A trombonist, music producer, and New Orleans native started a non-profit organization during the pandemic in hopes of keeping the city’s music scene alive and providing temporary financial relief for artists.
Delfeayo Marsalis’ father, Ellis Marsalis Jr., was a jazz icon in New Orleans, as well as the patriarch of the Marsalis family. After 85 years of bringing jazz to his community, the elder Marsalis died of complications from Covid-19.
The day after his death, a local music store put out a sign that read, “Thank you Ellis Marsalis for keeping NOLA music alive!”
“The idea resonated with me and I realized that, yes, that’s exactly what my father did in his own way, and that’s the perfect name,” Marsalis said.
So he founded KNOMA, Keep New Orleans Music Alive, to financially support local musicians now, when they need it most.
KNOMA’s mission has grown in importance during the pandemic because of what music represents to the city. “Happiness, joy, and celebration — ideals that are very much needed today,” Marsalis said.
“Even when things are totally jive, the folks in New Orleans are cool with each other” when music brings them together, he said.
Marsalis feels that New Orleans musicians and artists are taken for granted. The pandemic has hit these communities hard, because most artists are self-financed and depend on social activities to sustain their livelihoods.

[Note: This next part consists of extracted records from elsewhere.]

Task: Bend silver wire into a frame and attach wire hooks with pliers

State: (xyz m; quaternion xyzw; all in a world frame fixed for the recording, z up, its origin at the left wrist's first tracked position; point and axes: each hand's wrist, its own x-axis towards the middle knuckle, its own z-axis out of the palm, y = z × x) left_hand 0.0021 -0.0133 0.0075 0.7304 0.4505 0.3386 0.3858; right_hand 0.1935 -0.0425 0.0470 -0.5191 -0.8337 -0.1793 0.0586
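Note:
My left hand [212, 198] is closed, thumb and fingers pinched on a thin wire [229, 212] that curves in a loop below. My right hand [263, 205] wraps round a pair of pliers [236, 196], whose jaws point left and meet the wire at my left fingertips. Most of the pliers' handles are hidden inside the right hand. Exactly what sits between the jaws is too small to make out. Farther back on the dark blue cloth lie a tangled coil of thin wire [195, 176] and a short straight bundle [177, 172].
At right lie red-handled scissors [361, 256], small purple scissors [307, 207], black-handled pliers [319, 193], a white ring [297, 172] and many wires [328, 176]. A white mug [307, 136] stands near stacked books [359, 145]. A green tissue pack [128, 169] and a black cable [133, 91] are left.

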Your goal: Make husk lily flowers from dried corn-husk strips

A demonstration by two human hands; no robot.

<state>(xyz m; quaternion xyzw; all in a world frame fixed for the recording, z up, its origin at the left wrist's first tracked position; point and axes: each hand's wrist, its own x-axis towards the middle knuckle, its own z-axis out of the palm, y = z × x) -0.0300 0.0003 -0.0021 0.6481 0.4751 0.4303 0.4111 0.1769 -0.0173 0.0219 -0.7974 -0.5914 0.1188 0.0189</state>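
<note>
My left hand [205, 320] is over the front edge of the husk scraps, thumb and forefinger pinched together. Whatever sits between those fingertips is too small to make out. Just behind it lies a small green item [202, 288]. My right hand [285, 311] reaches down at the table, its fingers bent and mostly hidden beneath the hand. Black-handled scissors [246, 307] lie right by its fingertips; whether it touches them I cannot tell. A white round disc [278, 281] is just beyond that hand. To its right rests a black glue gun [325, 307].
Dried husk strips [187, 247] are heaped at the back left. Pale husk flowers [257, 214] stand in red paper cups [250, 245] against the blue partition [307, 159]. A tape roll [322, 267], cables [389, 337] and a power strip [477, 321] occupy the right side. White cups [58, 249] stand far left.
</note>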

“Many great musicians must hone their skills on the street corners or in bars. It’s a tough business and now even tougher with all social activities on lockdown,” he says.
Although Marsalis appreciates artists that move to New Orleans to create music, KNOMA focuses on supporting natives of New Orleans to preserve the city’s music roots.
“African immigrants who were brought here in chains, they were brought here to make certain people financial wealthy. But they ended up making the world rich in ways that hadn’t been imagined. New Orleans music and culture are prime examples of this richness,” he says.
Even though KNOMA was founded to alleviate the pandemic’s hardships, Marsalis expects to stay and help the music scene “for years to come.”
“We’re just biding our time and waiting for the chance to make folks happy again,” he says.